In work with S. cerevisiae, PI-stained cells commonly exhibit increases in the coefficients of variations in fluorescence associated with an increase in cell size or changes in morphology [21]. In our study, an imaging flow cytometry proved to be valuable in distinguishing the fluorescent signals of PI in the cytoplasm versus the nucleus. PI-associated fluorescence shifts in flow cytometry, unrelated to ploidy changes, have also been documented in cryptococcal strains with specific gene mutations leading to alterations in cell size [25,26]. This observation supports that an alteration in the cryptococcal cell size can distort the ploidy status and emphasize the importance of examining cell morphology prior to flow cytometry. The microscopic examination of cells would suffice to detect changes in the size or shape of the cells. If microscopic examination was omitted, drastic alterations in scatter values in flow cytometry may indicate changes in the cell size or shape. In such cases, supporting cytological, genetic, or other evidence is essential before interpreting a fluorescence shift as indicative of an alteration in ploidy.
To address the variability associated with PI staining in the FL-treated cells, we explored alternative dyes, namely, SYTOX Green and SYBR Green I. These dyes are known to bind to DNA/RNA without base specificity [13]. They are commonly used in bacterial staining for viability [27] and in studies of S. cerevisiae’s cell cycle and ploidy.

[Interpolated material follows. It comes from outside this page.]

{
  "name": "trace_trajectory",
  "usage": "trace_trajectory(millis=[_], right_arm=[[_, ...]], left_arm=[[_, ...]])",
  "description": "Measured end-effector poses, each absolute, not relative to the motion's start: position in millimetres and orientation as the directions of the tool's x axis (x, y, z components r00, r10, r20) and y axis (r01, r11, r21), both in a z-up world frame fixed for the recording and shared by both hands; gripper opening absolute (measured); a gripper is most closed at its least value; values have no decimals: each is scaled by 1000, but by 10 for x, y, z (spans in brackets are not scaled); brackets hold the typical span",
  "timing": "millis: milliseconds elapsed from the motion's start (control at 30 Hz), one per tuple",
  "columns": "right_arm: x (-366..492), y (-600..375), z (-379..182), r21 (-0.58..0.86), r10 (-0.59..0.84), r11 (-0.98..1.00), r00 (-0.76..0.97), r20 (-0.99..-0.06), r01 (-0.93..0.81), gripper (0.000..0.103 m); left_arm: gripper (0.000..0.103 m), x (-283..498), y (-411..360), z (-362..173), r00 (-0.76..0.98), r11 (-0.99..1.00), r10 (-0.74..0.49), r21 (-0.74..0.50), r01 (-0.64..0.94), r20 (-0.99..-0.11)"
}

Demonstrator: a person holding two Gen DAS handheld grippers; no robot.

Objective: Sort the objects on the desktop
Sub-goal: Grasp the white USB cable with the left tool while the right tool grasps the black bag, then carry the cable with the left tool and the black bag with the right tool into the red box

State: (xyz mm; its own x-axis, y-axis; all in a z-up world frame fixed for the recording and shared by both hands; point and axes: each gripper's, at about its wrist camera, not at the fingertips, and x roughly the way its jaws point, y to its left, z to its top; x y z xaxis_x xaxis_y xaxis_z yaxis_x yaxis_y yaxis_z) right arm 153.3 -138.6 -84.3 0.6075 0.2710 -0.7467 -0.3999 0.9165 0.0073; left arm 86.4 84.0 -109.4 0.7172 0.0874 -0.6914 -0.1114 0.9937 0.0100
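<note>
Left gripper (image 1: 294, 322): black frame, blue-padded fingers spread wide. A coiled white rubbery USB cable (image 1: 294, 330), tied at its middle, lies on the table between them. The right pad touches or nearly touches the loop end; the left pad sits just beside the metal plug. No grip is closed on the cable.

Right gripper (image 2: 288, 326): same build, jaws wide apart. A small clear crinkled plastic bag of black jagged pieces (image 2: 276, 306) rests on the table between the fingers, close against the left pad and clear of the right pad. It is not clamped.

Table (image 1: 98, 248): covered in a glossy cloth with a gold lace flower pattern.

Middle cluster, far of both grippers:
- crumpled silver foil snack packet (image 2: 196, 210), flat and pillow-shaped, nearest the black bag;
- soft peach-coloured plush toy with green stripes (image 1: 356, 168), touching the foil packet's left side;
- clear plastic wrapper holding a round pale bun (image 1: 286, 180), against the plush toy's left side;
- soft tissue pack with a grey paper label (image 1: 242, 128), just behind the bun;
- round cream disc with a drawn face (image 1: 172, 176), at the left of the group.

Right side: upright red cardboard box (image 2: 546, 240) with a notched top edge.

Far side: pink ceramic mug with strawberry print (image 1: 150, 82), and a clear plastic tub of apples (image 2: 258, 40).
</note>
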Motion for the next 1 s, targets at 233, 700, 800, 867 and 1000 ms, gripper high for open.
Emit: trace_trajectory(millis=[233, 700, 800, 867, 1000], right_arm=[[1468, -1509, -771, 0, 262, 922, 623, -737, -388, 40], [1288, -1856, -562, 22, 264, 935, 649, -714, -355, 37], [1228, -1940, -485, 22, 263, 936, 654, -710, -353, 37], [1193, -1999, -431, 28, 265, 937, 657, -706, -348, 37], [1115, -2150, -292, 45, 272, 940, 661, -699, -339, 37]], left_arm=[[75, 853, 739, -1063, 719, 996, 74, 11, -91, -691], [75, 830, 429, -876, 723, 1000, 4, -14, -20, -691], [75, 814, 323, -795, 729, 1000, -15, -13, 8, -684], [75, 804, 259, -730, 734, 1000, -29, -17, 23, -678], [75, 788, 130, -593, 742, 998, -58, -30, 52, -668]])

SYTOX Green and SYBER Green 1 staining are considered superior for ploidy analysis in S. cerevisiae because they reduce the variability associated with PI staining [21,23]. Unlike the case of S. cerevisiae, however, the staining patterns of the cryptococcal cells with these dyes were inconsistent in that some cells were successfully stained while others failed to be stained. Furthermore, the dyes did not specifically label nuclear DNA in the RNase A-treated cells and yielded unreliable flow cytometric data (Figure 3 and unpublished observations). This was unexpected since SYTOX Green has a higher affinity to DNA than PI [21] at working concentrations in other systems, and the stain readily penetrates the compromised plasma membranes of alcohol-fixed cells. SYBR Green I [23] behaved similarly to SYTOX Green in terms of the inconsistency in the staining pattern and showed no specificity for the nuclear DNA of the cryptococcal cells (Figure 3). S. cerevisiae and Cryptococcus are phylogenetically distanced yeasts with differences in cell wall and membrane compositions. In addition, cryptococcal cells are surrounded by a thick polysaccharide capsule. We speculate that the permeation of the two dyes is not as efficient as in S. cerevisiae due to these differences and the results of inconsistent cell staining. The two dyes not being DNA-specific in stained cryptococci is an enigma at this point and requires further study.
Although DAPI, Hoechst 33342, and Hoechst 33258 have been used for ploidy determination [13,14], all three of these dyes showed inferior G1/G2 signal separation compared to PI (Figure 4). Moreover, the flow cytometric patterns of the DAPI-, Hoechst 33342-, and Hoechst 33258-stained cryptococcal cells were all influenced by growth conditions as an FLC treatment (Figure 4). These results indicated that the nuclear-DNA-binding dyes that can be reliably used for ploidy determination or cell cycle analysis in cryptococcal cells are more limited than for S. cerevisiae. Until the dyes or methods which can reduce the variability inherent in the drawbacks discussed above become available, PI appears to remain the most reliable method for cell cycle or ploidy analysis in Cryptococcus, provided that the isolates manifest no drastic changes in size or shape.
In conclusion, the selection of DNA-binding dyes suitable for cryptococcal ploidy determination or cell cycle analysis by flow cytometry is more limited compared to that for S. cerevisiae. Although PI staining seems to be the most viable method currently available for cryptococcal cell cycle or ploidy analysis, it is important to note that alterations in cell size or shape may lead to distortions in the interpretation of ploidy status.

Author Contributions

Y.C.C. and M.J.D. designed and performed the experiment. All three authors contributed to writing the manuscript. All authors have read and agreed to the published version of the manuscript.

Funding

This work was supported by the Division of Intramural Research (DIR), NIAID, NIH.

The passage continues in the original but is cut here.